Однажды двое безусых новобранцев, что несли ночную вахту в здании, пробрались в кабинет Мэлора и открыли ящик. Им очень хотелось попробовать папирос. Из ящика выпорхнула бабочка и вылетела в окно. Время было военное. Их допрашивали, не давая передышки, и к утру расстреляли.
Что-то хрустнуло в громкоговорителе, и музыка смолкла. Лали закружилась было снова, но ее партнер спрыгнул со сцены. Люди хлопали и свистели Лали, и она уже танцевала твист, приседая и извиваясь. Шествие остановилось, парад расстраивался.
На трибунах твист не понравился. Дед увидел, как к грузовику подбежали люди в кожанках, как они замахали руками, чтоб грузовик двинулся. Дед рванулся вперед. Спины сомкнулись перед ним. Крик застрял у Деда в горле, как майский пух.
И вдруг толпа подалась назад. Это в окне показалась фигура начальника КГБ города. «Асса, — кричал начальник и хлопал, — асса!» На трибунах все захлопали как по команде. Лали еще потанцевала немного, ей дали сойти, и парад двинулся.

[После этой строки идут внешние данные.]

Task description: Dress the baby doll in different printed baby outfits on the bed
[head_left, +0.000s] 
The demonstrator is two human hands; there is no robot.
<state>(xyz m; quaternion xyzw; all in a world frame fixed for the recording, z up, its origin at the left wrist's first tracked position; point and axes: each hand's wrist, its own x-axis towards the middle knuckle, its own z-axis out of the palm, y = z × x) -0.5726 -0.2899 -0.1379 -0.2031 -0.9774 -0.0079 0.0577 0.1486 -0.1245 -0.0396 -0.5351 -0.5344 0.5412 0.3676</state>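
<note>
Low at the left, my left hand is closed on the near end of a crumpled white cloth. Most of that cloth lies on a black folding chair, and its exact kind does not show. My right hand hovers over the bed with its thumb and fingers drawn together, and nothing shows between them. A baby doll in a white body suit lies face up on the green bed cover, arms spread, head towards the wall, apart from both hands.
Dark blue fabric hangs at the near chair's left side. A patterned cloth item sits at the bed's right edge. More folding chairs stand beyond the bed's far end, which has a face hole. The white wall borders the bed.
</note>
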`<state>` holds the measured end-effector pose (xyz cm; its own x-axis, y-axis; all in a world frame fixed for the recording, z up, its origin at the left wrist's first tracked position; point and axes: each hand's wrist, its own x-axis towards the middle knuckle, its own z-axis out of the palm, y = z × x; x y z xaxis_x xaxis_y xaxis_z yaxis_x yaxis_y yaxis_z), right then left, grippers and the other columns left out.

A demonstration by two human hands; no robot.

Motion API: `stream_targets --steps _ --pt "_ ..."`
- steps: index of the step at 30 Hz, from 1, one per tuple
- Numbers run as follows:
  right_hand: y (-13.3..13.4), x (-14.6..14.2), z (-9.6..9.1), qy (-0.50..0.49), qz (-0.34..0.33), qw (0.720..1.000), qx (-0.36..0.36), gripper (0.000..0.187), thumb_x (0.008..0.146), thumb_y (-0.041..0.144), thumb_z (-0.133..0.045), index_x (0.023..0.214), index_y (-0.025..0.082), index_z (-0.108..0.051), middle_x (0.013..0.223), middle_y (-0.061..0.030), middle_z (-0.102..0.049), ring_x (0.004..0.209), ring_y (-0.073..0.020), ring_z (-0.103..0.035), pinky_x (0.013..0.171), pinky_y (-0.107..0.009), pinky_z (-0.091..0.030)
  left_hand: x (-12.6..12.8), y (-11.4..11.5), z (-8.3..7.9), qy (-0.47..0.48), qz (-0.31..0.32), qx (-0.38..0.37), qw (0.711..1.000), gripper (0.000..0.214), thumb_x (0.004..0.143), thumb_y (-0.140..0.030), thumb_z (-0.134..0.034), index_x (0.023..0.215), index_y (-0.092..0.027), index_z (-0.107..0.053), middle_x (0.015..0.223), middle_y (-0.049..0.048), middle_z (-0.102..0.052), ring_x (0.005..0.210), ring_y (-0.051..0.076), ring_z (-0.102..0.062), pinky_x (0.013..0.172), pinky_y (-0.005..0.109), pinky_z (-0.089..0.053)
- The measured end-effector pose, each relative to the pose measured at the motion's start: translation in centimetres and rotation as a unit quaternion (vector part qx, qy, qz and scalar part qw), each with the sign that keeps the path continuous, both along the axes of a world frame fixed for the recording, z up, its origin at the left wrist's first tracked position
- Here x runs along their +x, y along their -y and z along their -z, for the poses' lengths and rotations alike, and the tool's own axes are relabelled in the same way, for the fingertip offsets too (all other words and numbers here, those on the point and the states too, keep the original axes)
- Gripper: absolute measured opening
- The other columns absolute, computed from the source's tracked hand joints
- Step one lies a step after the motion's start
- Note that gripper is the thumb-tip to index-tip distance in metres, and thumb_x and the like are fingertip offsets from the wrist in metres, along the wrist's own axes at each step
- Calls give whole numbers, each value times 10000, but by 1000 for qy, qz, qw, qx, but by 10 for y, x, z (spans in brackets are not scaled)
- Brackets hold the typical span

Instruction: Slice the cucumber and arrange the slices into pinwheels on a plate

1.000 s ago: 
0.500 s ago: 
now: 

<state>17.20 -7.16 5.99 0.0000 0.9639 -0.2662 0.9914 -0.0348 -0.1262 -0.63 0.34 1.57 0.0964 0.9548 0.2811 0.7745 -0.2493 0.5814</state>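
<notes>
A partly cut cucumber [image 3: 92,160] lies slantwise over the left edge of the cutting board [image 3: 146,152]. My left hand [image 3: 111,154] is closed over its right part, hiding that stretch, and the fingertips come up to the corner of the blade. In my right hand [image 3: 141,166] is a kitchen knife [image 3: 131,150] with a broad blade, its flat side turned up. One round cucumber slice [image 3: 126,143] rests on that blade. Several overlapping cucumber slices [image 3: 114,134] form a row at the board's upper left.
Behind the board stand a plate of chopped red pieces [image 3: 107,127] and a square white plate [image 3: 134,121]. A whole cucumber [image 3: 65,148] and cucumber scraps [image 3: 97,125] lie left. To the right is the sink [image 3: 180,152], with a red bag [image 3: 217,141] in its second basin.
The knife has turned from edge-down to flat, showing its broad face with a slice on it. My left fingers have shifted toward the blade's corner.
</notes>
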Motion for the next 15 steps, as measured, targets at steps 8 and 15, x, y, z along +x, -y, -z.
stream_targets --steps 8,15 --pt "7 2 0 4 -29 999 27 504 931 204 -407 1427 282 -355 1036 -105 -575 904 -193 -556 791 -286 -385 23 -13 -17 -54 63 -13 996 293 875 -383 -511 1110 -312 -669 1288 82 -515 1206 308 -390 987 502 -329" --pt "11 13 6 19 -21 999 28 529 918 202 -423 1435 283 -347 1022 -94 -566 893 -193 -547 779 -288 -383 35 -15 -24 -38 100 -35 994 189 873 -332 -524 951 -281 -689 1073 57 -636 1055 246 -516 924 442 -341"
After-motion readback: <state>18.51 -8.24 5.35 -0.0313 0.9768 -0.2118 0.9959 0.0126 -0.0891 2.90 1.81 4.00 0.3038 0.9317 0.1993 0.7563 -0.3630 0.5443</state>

Дед увидел неожиданное — человеческое — в этом жесте начальника КГБ. И это не спугнуло, а обрадовало его. Вот она какая, его маленькая девочка! Сумела растопить стальное сердце чекиста! Парад остановила!
Сразу после праздничных дней начальник КГБ города стал пациентом Деда. Приходили люди в кожанках, освобождали коридор, и заходил он, косой и кривоногий. Иногда он приводил своего сына, маленького Мэлора с бегающими глазками, с потными руками. У обоих были паршивые зубы.